◆ Exercise requirements
Each entry is to be repeated word for word, and the images are to be dropped.
━━━ Data listing ━━━
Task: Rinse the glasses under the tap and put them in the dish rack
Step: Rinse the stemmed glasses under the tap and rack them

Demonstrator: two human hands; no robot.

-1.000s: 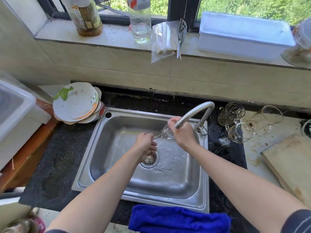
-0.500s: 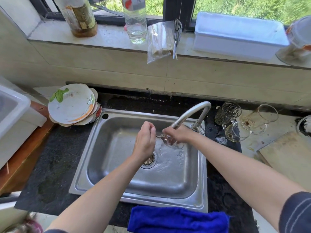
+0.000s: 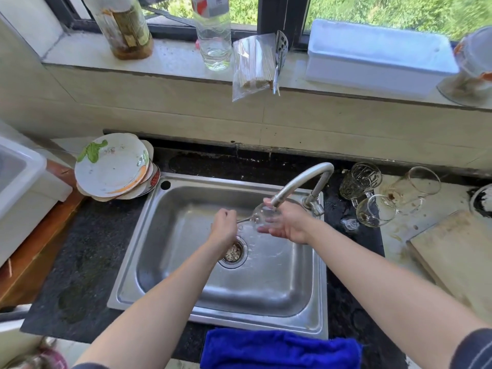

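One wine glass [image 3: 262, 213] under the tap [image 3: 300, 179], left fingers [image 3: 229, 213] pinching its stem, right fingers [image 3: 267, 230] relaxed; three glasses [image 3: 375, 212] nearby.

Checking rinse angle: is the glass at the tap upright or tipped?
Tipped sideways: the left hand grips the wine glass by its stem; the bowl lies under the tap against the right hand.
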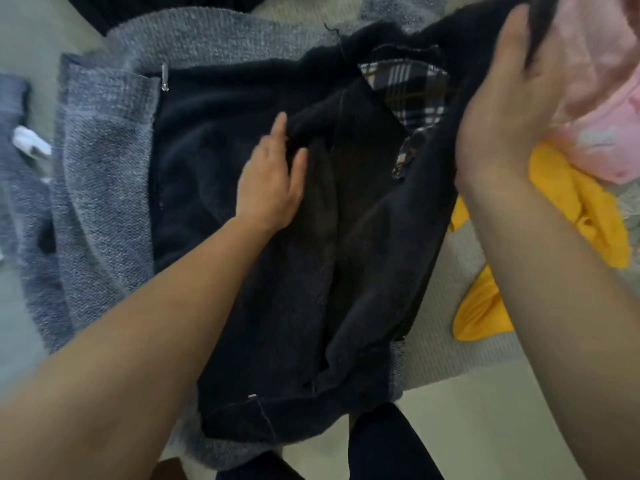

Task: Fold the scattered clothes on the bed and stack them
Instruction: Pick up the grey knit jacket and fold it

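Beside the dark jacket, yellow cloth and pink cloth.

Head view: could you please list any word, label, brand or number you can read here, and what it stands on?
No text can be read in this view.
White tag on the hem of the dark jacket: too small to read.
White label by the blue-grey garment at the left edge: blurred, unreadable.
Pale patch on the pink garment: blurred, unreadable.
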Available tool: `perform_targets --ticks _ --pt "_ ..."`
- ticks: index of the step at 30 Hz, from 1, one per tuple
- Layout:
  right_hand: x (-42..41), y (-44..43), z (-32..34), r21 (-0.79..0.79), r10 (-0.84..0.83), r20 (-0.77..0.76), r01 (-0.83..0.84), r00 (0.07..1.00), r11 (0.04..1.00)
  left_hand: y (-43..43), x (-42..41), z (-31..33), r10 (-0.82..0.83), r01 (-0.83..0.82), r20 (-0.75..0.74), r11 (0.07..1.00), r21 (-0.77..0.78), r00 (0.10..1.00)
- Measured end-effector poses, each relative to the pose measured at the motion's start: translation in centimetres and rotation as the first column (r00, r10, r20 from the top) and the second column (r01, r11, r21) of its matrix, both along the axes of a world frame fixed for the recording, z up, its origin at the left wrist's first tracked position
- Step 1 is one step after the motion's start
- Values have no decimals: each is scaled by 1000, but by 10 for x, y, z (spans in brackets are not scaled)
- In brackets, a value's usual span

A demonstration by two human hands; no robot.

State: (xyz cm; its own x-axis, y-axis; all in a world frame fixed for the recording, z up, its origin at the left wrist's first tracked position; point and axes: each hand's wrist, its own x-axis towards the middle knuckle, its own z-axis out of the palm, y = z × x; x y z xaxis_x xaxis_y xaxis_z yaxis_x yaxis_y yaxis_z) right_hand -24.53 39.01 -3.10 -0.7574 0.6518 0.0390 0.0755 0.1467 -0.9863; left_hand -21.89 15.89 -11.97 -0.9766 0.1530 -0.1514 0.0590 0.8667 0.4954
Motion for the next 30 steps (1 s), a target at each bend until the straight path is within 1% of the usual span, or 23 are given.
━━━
◆ Reply
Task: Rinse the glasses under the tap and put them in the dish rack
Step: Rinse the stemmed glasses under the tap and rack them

Demonstrator: two human hands; no robot.

-1.000s: 
-0.500s: 
+0.000s: 

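One wine glass [image 3: 262, 213] under the tap [image 3: 300, 179], left fingers [image 3: 229, 213] pinching its stem, right fingers [image 3: 267, 230] relaxed; three glasses [image 3: 375, 212] nearby.

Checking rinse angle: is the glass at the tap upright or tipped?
Tipped sideways: the left hand grips the wine glass by its stem; the bowl lies under the tap against the right hand.
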
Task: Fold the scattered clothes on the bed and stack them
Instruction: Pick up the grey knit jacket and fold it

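Beside the dark jacket, yellow cloth and pink cloth.

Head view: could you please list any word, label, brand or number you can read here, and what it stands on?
No text can be read in this view.
White tag on the hem of the dark jacket: too small to read.
White label by the blue-grey garment at the left edge: blurred, unreadable.
Pale patch on the pink garment: blurred, unreadable.
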Available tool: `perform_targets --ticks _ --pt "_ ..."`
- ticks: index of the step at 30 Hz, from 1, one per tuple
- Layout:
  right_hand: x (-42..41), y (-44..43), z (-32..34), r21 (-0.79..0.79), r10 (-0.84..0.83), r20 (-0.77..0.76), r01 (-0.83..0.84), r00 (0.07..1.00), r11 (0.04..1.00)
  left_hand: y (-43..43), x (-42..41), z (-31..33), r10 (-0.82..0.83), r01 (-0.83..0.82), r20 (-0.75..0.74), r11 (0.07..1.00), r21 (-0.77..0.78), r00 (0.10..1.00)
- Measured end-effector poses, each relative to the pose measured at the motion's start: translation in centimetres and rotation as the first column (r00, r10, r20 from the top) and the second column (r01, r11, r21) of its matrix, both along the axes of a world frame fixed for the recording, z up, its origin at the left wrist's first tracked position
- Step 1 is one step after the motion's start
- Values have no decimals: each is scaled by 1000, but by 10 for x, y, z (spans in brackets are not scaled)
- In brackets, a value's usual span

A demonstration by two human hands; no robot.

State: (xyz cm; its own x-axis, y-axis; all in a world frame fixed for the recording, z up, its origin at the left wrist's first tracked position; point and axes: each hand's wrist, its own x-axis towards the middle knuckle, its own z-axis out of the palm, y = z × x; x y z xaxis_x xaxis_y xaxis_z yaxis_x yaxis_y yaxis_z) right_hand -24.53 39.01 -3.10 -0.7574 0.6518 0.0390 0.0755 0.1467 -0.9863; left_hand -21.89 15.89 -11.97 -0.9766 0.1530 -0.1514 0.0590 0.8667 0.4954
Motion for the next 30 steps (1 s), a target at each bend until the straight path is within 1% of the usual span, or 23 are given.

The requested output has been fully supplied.